#### [Exercise directions]
Each of the following records is to be output exactly.

··· Data records

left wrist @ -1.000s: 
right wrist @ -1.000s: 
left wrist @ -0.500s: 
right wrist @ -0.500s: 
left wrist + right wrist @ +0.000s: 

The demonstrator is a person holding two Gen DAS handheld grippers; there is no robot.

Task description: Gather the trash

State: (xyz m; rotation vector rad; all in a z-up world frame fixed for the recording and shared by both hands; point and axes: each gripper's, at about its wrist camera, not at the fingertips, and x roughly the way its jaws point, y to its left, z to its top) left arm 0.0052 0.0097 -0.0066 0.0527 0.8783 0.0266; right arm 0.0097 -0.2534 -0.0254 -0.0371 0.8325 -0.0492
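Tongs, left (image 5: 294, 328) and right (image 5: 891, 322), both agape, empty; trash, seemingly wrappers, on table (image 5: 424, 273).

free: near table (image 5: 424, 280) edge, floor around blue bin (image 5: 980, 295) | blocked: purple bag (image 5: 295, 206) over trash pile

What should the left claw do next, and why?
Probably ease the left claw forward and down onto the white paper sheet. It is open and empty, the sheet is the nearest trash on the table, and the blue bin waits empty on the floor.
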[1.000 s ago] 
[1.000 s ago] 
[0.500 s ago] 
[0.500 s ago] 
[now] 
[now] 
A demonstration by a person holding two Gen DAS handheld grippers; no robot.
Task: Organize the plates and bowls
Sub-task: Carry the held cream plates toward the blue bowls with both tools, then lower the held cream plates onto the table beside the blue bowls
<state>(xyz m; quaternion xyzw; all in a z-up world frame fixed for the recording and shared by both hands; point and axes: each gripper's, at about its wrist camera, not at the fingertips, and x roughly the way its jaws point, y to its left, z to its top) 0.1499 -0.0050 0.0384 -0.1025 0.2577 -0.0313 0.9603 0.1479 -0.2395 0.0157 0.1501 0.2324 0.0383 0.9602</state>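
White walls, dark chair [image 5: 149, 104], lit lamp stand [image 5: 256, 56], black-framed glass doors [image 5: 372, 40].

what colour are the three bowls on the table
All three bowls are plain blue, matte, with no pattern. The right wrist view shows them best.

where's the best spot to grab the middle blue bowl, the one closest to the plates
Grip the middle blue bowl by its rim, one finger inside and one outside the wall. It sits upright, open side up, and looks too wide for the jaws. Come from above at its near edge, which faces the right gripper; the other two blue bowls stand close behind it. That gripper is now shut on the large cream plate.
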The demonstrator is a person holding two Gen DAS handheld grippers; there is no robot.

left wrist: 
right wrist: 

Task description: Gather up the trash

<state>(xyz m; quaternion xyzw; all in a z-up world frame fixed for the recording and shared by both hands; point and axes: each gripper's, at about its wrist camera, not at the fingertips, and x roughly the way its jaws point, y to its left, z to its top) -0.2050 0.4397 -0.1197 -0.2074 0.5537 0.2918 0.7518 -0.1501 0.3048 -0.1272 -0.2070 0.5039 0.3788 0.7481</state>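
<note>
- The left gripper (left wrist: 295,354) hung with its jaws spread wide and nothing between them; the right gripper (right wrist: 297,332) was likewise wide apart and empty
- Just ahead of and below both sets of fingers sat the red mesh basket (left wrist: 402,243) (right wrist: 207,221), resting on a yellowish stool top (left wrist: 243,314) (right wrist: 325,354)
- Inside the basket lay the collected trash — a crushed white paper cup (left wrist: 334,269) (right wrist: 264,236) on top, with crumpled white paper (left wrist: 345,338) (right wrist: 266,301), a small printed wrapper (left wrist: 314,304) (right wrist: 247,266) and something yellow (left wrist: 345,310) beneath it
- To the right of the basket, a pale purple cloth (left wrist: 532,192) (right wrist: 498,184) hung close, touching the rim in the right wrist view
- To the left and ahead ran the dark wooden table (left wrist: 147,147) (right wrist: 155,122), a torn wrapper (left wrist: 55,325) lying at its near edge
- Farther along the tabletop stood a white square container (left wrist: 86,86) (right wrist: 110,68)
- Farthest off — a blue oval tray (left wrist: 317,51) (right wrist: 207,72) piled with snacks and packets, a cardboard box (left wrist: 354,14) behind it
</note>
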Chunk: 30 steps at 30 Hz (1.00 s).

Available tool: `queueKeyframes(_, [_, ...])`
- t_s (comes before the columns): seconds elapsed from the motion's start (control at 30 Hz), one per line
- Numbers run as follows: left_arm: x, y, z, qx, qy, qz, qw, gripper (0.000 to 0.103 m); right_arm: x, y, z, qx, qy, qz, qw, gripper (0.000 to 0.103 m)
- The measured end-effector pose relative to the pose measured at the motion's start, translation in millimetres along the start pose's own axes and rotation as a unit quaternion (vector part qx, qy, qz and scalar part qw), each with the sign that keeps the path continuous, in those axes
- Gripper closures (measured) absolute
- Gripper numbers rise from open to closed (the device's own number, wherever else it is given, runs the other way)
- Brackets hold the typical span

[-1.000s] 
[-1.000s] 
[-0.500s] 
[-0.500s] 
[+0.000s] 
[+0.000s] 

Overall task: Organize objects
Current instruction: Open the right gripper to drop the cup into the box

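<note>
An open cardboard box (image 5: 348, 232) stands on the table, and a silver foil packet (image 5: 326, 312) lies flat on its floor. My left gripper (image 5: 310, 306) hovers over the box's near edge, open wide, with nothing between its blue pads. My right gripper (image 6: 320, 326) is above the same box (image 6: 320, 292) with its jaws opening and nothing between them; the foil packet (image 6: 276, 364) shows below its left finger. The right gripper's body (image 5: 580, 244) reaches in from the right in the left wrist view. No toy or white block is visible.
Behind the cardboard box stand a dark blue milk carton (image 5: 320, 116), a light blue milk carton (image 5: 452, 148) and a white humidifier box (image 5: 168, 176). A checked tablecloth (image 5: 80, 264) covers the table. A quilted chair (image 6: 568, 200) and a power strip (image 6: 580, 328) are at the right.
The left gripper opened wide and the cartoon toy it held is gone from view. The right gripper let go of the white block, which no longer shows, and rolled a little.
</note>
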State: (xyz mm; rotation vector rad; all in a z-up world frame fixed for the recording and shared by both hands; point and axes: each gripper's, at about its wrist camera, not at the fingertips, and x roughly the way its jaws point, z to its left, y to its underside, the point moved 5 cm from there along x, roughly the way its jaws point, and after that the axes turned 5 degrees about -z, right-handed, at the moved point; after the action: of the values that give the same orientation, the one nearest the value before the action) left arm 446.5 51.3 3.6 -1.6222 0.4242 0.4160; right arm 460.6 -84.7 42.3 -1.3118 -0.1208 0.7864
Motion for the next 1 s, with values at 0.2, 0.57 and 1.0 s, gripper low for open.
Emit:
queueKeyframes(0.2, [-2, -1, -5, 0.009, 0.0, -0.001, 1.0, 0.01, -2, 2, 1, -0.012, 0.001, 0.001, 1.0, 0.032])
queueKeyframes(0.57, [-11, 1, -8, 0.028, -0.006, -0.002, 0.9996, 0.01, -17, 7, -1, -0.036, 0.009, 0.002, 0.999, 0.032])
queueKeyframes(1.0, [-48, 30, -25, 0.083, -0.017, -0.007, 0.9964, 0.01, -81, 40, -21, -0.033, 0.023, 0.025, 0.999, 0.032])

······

#### [Problem solution]
left wrist @ -1.000s: 
right wrist @ -1.000s: 
left wrist @ -0.500s: 
right wrist @ -0.500s: 
left wrist + right wrist @ +0.000s: 

The demonstrator is a person holding two Gen DAS handheld grippers; there is no robot.

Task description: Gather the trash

State: (xyz m; rotation vector rad; all in a z-up world frame fixed for the recording and shared by both hands; point and axes: each gripper's, at about its wrist camera, not at the fingertips, and x roughly the way its jaws point, y to its left, z to its top) left arm 0.0052 0.0097 -0.0066 0.0527 0.8783 0.0266; right arm 0.0097 -0.2534 -0.0254 -0.0371 0.8325 -0.0492
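Tongs, left (image 5: 294, 328) and right (image 5: 891, 322), both agape, empty; trash, seemingly wrappers, on table (image 5: 424, 273).

free: near table (image 5: 424, 280) edge, floor around blue bin (image 5: 980, 295) | blocked: purple bag (image 5: 295, 206) over trash pile

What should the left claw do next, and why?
Probably ease the left claw forward and down onto the white paper sheet. It is open and empty, the sheet is the nearest trash on the table, and the blue bin waits empty on the floor.
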[1.000 s ago] 
[1.000 s ago] 
[0.500 s ago] 
[0.500 s ago] 
[now] 
[now] 
A demonstration by a person holding two Gen DAS handheld grippers; no robot.
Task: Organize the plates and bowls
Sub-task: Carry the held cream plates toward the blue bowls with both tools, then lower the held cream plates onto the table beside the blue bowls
<state>(xyz m; quaternion xyzw; all in a z-up world frame fixed for the recording and shared by both hands; point and axes: each gripper's, at about its wrist camera, not at the fingertips, and x roughly the way its jaws point, y to its left, z to its top) 0.1499 -0.0050 0.0384 -0.1025 0.2577 -0.0313 0.9603 0.1479 -0.2395 0.0157 0.1501 0.2324 0.0383 0.9602</state>
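White walls, dark chair [image 5: 149, 104], lit lamp stand [image 5: 256, 56], black-framed glass doors [image 5: 372, 40].

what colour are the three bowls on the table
All three bowls are plain blue, matte, with no pattern. The right wrist view shows them best.

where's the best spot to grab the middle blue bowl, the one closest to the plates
Grip the middle blue bowl by its rim, one finger inside and one outside the wall. It sits upright, open side up, and looks too wide for the jaws. Come from above at its near edge, which faces the right gripper; the other two blue bowls stand close behind it. That gripper is now shut on the large cream plate.
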The demonstrator is a person holding two Gen DAS handheld grippers; there is no robot.

left wrist: 
right wrist: 

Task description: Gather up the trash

<state>(xyz m; quaternion xyzw; all in a z-up world frame fixed for the recording and shared by both hands; point and axes: each gripper's, at about its wrist camera, not at the fingertips, and x roughly the way its jaws point, y to its left, z to its top) -0.2050 0.4397 -0.1197 -0.2074 0.5537 0.2918 0.7518 -0.1501 0.3048 -0.1272 -0.2070 0.5039 0.3788 0.7481</state>
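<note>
- The left gripper (left wrist: 295,354) hung with its jaws spread wide and nothing between them; the right gripper (right wrist: 297,332) was likewise wide apart and empty
- Just ahead of and below both sets of fingers sat the red mesh basket (left wrist: 402,243) (right wrist: 207,221), resting on a yellowish stool top (left wrist: 243,314) (right wrist: 325,354)
- Inside the basket lay the collected trash — a crushed white paper cup (left wrist: 334,269) (right wrist: 264,236) on top, with crumpled white paper (left wrist: 345,338) (right wrist: 266,301), a small printed wrapper (left wrist: 314,304) (right wrist: 247,266) and something yellow (left wrist: 345,310) beneath it
- To the right of the basket, a pale purple cloth (left wrist: 532,192) (right wrist: 498,184) hung close, touching the rim in the right wrist view
- To the left and ahead ran the dark wooden table (left wrist: 147,147) (right wrist: 155,122), a torn wrapper (left wrist: 55,325) lying at its near edge
- Farther along the tabletop stood a white square container (left wrist: 86,86) (right wrist: 110,68)
- Farthest off — a blue oval tray (left wrist: 317,51) (right wrist: 207,72) piled with snacks and packets, a cardboard box (left wrist: 354,14) behind it
</note>
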Chunk: 30 steps at 30 Hz (1.00 s).

Available tool: `queueKeyframes(_, [_, ...])`
- t_s (comes before the columns): seconds elapsed from the motion's start (control at 30 Hz), one per line
- Numbers run as follows: left_arm: x, y, z, qx, qy, qz, qw, gripper (0.000 to 0.103 m); right_arm: x, y, z, qx, qy, qz, qw, gripper (0.000 to 0.103 m)
- The measured end-effector pose relative to the pose measured at the motion's start, translation in millimetres along the start pose's own axes and rotation as a unit quaternion (vector part qx, qy, qz and scalar part qw), each with the sign that keeps the path continuous, in those axes
- Gripper closures (measured) absolute
- Gripper numbers rise from open to closed (the device's own number, wherever else it is given, runs the other way)
- Brackets hold the typical span

[-1.000s] 
[-1.000s] 
[-0.500s] 
[-0.500s] 
[+0.000s] 
[+0.000s] 

Overall task: Organize objects
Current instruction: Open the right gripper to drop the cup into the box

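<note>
An open cardboard box (image 5: 348, 232) stands on the table, and a silver foil packet (image 5: 326, 312) lies flat on its floor. My left gripper (image 5: 310, 306) hovers over the box's near edge, open wide, with nothing between its blue pads. My right gripper (image 6: 320, 326) is above the same box (image 6: 320, 292) with its jaws opening and nothing between them; the foil packet (image 6: 276, 364) shows below its left finger. The right gripper's body (image 5: 580, 244) reaches in from the right in the left wrist view. No toy or white block is visible.
Behind the cardboard box stand a dark blue milk carton (image 5: 320, 116), a light blue milk carton (image 5: 452, 148) and a white humidifier box (image 5: 168, 176). A checked tablecloth (image 5: 80, 264) covers the table. A quilted chair (image 6: 568, 200) and a power strip (image 6: 580, 328) are at the right.
The left gripper opened wide and the cartoon toy it held is gone from view. The right gripper let go of the white block, which no longer shows, and rolled a little.
</note>
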State: (xyz mm; rotation vector rad; all in a z-up world frame fixed for the recording and shared by both hands; point and axes: each gripper's, at about its wrist camera, not at the fingertips, and x roughly the way its jaws point, z to its left, y to its underside, the point moved 5 cm from there along x, roughly the way its jaws point, and after that the axes turned 5 degrees about -z, right-handed, at the moved point; after the action: of the values that give the same orientation, the one nearest the value before the action) left arm 446.5 51.3 3.6 -1.6222 0.4242 0.4160; right arm 460.6 -84.7 42.3 -1.3118 -0.1208 0.7864
Motion for the next 1 s, with values at 0.2, 0.57 and 1.0 s, gripper low for open.
Emit:
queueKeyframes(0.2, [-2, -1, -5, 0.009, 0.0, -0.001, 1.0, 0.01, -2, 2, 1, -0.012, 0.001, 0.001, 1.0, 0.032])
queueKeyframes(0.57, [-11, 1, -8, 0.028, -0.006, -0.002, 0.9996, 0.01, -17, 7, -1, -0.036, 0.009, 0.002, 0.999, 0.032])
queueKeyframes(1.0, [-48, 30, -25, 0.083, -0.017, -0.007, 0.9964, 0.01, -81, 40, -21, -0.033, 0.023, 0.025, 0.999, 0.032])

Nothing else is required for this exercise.